”Space Sweepers”, Penjelajahan Baru Hallyu di Pasar Dunia
Film ”Space Sweepers” menyita perhatian penggemar film futuristik.
Oleh
ELSA EMIRIA LEBA
·5 menit baca
Ketamakan sudah menjadi sifat dasar manusia. Apabila tidak terkendali, sifat ini dapat menjadi bumerang bagi diri sendiri bahkan umat manusia. Namun, ketamakan juga bisa kalah dengan keikhlasan, kebijaksanaan, dan kasih sayang, seperti yang terlihat dalam Space Sweepers atau Seungriho (2021).

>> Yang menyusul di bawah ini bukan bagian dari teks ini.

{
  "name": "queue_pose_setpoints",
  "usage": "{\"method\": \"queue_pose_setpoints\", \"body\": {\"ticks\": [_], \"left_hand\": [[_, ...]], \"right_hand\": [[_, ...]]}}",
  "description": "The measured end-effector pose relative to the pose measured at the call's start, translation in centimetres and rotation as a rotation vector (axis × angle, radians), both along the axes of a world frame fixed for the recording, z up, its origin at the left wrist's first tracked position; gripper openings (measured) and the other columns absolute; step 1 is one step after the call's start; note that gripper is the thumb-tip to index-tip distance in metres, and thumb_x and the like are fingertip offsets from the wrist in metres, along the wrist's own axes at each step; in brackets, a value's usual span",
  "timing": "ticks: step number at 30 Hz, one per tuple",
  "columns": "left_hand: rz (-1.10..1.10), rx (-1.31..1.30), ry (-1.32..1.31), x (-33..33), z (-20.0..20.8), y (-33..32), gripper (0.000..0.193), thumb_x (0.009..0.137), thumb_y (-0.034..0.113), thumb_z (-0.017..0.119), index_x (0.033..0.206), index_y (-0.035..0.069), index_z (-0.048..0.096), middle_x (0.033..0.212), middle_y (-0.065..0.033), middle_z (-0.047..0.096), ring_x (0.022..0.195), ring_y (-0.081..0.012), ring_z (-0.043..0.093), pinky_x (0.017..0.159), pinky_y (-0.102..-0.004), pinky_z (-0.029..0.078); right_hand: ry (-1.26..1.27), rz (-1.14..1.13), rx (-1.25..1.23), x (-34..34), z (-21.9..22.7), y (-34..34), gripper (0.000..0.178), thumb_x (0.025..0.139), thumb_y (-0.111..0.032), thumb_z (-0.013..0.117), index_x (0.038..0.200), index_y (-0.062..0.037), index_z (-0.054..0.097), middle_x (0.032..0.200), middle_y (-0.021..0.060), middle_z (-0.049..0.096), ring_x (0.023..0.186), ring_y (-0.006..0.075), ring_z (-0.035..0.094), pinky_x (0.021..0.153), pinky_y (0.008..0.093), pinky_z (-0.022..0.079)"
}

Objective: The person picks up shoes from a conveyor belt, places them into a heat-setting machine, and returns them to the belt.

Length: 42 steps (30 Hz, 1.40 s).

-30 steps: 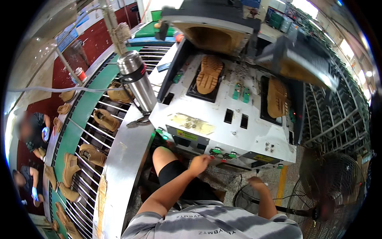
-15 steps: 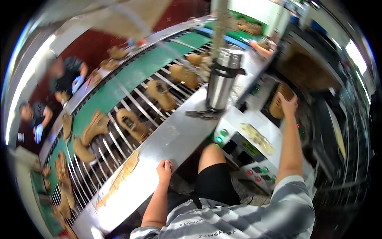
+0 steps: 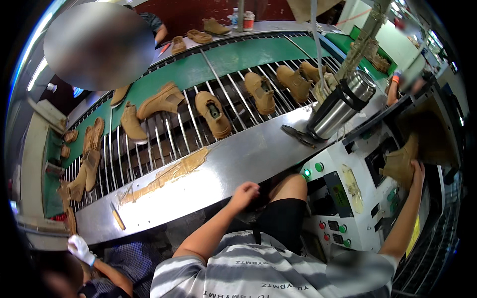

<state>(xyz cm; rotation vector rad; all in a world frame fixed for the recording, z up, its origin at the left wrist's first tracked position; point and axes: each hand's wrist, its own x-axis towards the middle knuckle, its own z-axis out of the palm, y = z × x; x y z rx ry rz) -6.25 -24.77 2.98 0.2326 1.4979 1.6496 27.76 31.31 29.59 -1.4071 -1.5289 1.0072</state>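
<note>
My right hand [image 3: 419, 175] grips a tan ankle boot [image 3: 400, 165] by its side, at the open chamber of a white machine [image 3: 365, 218] on the right. The boot is tilted, with its toe toward the upper right. My left hand [image 3: 244, 195] hangs over the near edge of the metal ledge [image 3: 248, 158], its fingers curled in a loose fist with nothing visible in them. Behind the ledge, several tan boots [image 3: 212, 114] lie on a roller conveyor [image 3: 186, 134].
A steel thermos [image 3: 343, 105] and dark pliers [image 3: 298, 136] sit on the ledge's right. A yellow-handled tool [image 3: 118, 216] lies at its left end. Beyond the rollers runs a green belt [image 3: 228, 57]. A co-worker's white-gloved hand [image 3: 81, 250] is at lower left; other people stand across the line.
My view has swung, so the conveyor now lies more level. The boot in my right hand has turned from upright to tilted at the machine. My left hand stays curled by the ledge.
</note>
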Motion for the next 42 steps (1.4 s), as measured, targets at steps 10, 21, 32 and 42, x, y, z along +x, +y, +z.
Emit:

Alkisah pada tahun 2092, Bumi semakin tak layak untuk ditinggali. Lewat UTS Corporation, manusia-manusia terpilih memperoleh tempat tinggal alternatif di luar angkasa. Di tengah kehancuran itu, muncul profesi-profesi baru untuk bertahan hidup, salah satunya adalah penyapu sampah yang berserakan di ruang angkasa.
Profesi itu dikerjakan orang tanpa kewarganegaraan, termasuk para kru dari kapal Victory yang melarat. Kru Victory terdiri dari Tae-ho yang diperankan Song Joong-ki, Tiger Park yang diperankan Jin Seon-kyu, dan sebuah android bernama Bubs yang diperankan Yoo Hae-jin. The Victory dipimpin Captain Jang yang diperankan Kim Tae-ri. Setiap kru ini memiliki masa lalu kelam.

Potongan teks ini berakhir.